WORK INSTRUCTION: Looking through the records below, please work out how many lines contain "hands". Give only that number.
** DATA TO PROCESS follows **
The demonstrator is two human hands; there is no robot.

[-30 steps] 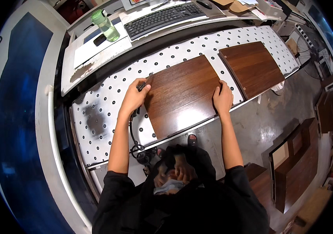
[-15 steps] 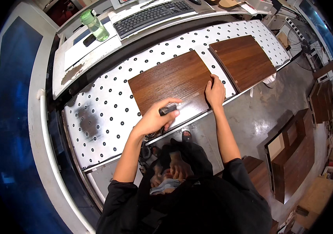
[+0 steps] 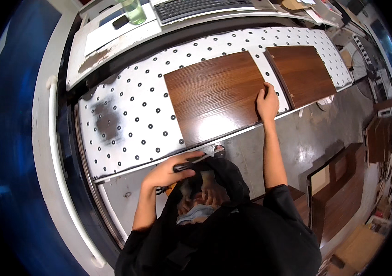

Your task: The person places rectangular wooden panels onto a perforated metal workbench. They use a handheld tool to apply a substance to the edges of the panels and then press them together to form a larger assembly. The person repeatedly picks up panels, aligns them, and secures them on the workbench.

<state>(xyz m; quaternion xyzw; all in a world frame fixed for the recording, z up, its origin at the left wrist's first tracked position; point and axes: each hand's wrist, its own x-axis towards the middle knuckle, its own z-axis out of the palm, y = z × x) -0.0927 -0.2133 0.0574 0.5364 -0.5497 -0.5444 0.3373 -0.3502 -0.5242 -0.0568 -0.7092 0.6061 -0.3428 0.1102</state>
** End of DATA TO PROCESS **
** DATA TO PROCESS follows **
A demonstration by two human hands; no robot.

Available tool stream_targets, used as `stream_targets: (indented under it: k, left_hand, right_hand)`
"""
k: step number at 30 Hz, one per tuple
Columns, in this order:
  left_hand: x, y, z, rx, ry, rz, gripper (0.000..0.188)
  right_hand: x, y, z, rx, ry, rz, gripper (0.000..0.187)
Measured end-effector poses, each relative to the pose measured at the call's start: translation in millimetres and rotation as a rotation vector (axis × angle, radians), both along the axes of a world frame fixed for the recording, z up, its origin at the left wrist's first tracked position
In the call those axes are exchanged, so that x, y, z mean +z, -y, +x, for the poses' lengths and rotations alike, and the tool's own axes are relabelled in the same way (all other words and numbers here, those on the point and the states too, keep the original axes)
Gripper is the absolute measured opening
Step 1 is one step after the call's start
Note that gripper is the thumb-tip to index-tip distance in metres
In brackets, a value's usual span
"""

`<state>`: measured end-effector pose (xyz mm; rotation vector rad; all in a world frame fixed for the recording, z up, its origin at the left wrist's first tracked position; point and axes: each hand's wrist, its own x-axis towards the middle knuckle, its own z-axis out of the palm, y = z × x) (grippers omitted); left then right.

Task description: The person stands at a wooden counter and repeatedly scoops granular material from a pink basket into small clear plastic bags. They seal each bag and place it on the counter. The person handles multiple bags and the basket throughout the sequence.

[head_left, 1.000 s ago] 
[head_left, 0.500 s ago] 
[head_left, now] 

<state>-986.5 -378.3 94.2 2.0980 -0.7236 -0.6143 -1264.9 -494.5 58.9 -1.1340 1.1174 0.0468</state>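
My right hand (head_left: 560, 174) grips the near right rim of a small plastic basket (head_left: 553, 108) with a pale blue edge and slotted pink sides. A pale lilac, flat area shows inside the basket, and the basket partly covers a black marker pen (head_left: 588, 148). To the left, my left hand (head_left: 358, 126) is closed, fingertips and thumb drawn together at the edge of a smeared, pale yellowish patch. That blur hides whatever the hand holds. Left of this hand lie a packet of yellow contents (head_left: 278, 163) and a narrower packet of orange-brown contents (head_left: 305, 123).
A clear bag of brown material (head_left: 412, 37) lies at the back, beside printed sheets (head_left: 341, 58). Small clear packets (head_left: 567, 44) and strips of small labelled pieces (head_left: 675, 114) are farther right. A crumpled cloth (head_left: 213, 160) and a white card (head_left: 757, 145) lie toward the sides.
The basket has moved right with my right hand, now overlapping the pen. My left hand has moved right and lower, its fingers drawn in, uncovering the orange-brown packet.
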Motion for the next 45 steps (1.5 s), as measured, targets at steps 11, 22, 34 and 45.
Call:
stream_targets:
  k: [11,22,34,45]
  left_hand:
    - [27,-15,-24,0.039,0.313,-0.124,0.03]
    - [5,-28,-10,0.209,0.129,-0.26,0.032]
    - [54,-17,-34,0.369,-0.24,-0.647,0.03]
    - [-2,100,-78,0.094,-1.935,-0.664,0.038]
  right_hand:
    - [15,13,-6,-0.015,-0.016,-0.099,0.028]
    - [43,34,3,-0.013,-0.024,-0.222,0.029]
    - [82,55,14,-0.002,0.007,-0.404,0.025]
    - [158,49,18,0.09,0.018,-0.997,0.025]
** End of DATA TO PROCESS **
OUTPUT OF THE EXERCISE: 2